◆ Exercise:
An exact copy of all the data is required, with pictures left out.

══ Provided material ══

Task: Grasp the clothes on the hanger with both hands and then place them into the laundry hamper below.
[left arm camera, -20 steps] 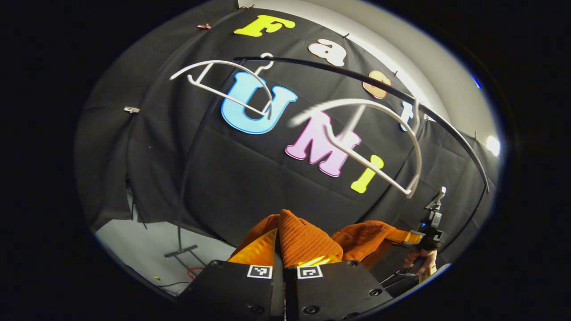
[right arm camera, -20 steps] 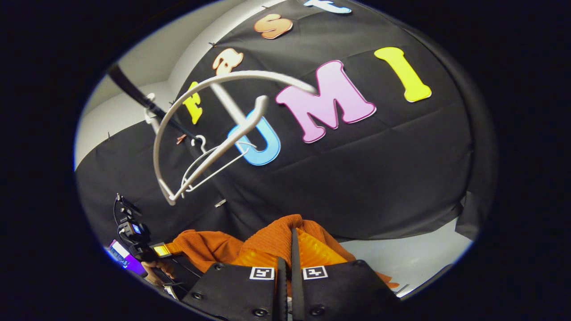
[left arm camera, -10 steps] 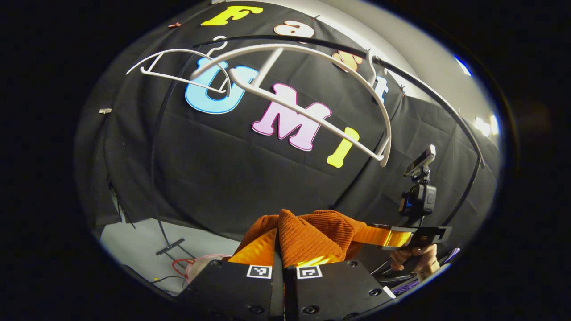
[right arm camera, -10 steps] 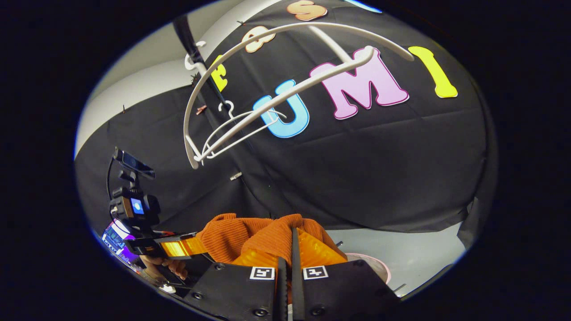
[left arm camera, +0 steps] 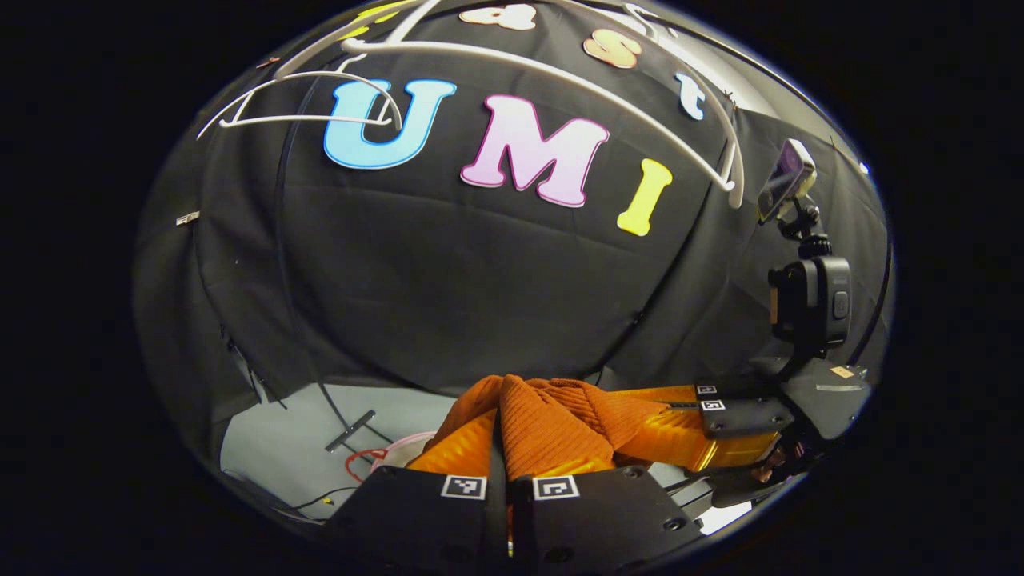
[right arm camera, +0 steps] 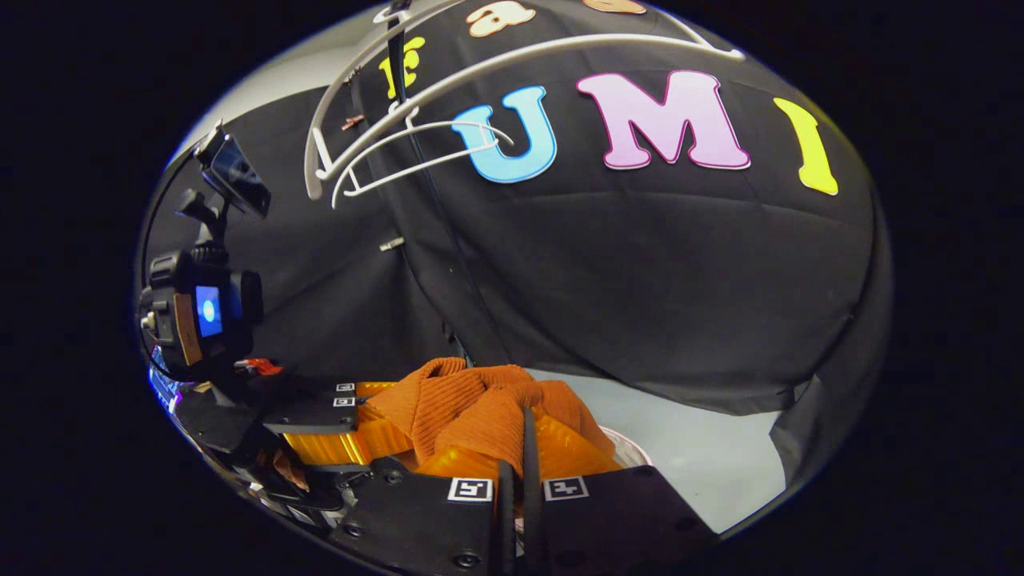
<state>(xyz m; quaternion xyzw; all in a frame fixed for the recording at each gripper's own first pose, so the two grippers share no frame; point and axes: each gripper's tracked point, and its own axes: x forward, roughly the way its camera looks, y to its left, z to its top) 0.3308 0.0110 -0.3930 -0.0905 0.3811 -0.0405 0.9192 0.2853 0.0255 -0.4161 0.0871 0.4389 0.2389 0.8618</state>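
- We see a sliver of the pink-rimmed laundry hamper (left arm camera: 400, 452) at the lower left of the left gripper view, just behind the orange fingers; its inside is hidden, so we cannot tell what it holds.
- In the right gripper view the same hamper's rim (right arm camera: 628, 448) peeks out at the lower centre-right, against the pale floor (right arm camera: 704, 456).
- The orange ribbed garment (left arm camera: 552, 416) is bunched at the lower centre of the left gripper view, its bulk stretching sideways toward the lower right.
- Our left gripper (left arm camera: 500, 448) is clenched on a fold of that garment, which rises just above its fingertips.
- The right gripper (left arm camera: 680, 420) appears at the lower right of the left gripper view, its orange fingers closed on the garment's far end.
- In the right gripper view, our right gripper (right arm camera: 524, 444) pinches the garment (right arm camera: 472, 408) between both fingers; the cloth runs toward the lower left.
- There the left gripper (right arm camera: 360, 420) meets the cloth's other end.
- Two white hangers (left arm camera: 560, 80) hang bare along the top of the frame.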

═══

◆ Exercise response:
Task: Grasp the clothes on the hanger with both hands and then place them into the laundry hamper below.
[left arm camera, -20 steps] 
[right arm camera, -20 steps] 
[left arm camera, -10 steps] 
[right arm camera, -10 steps] 
[left arm camera, +0 steps] 
[right arm camera, +0 steps] 
<state>(xyz m; quaternion xyzw; all in a frame fixed for the recording at each gripper's own first pose, so the two grippers share no frame; point and axes: each gripper's tracked point, and its own axes: x forward, roughly the way its camera looks, y to its left, z to its top) 0.3308 0.0110 -0.3930 -0.0905 0.3811 -0.0405 0.9192 0.2853 0.0255 -0.4161 0.0871 0.4389 0.2389 0.8618</state>
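- We see a sliver of the pink-rimmed laundry hamper (left arm camera: 400, 452) at the lower left of the left gripper view, just behind the orange fingers; its inside is hidden, so we cannot tell what it holds.
- In the right gripper view the same hamper's rim (right arm camera: 628, 448) peeks out at the lower centre-right, against the pale floor (right arm camera: 704, 456).
- The orange ribbed garment (left arm camera: 552, 416) is bunched at the lower centre of the left gripper view, its bulk stretching sideways toward the lower right.
- Our left gripper (left arm camera: 500, 448) is clenched on a fold of that garment, which rises just above its fingertips.
- The right gripper (left arm camera: 680, 420) appears at the lower right of the left gripper view, its orange fingers closed on the garment's far end.
- In the right gripper view, our right gripper (right arm camera: 524, 444) pinches the garment (right arm camera: 472, 408) between both fingers; the cloth runs toward the lower left.
- There the left gripper (right arm camera: 360, 420) meets the cloth's other end.
- Two white hangers (left arm camera: 560, 80) hang bare along the top of the frame.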

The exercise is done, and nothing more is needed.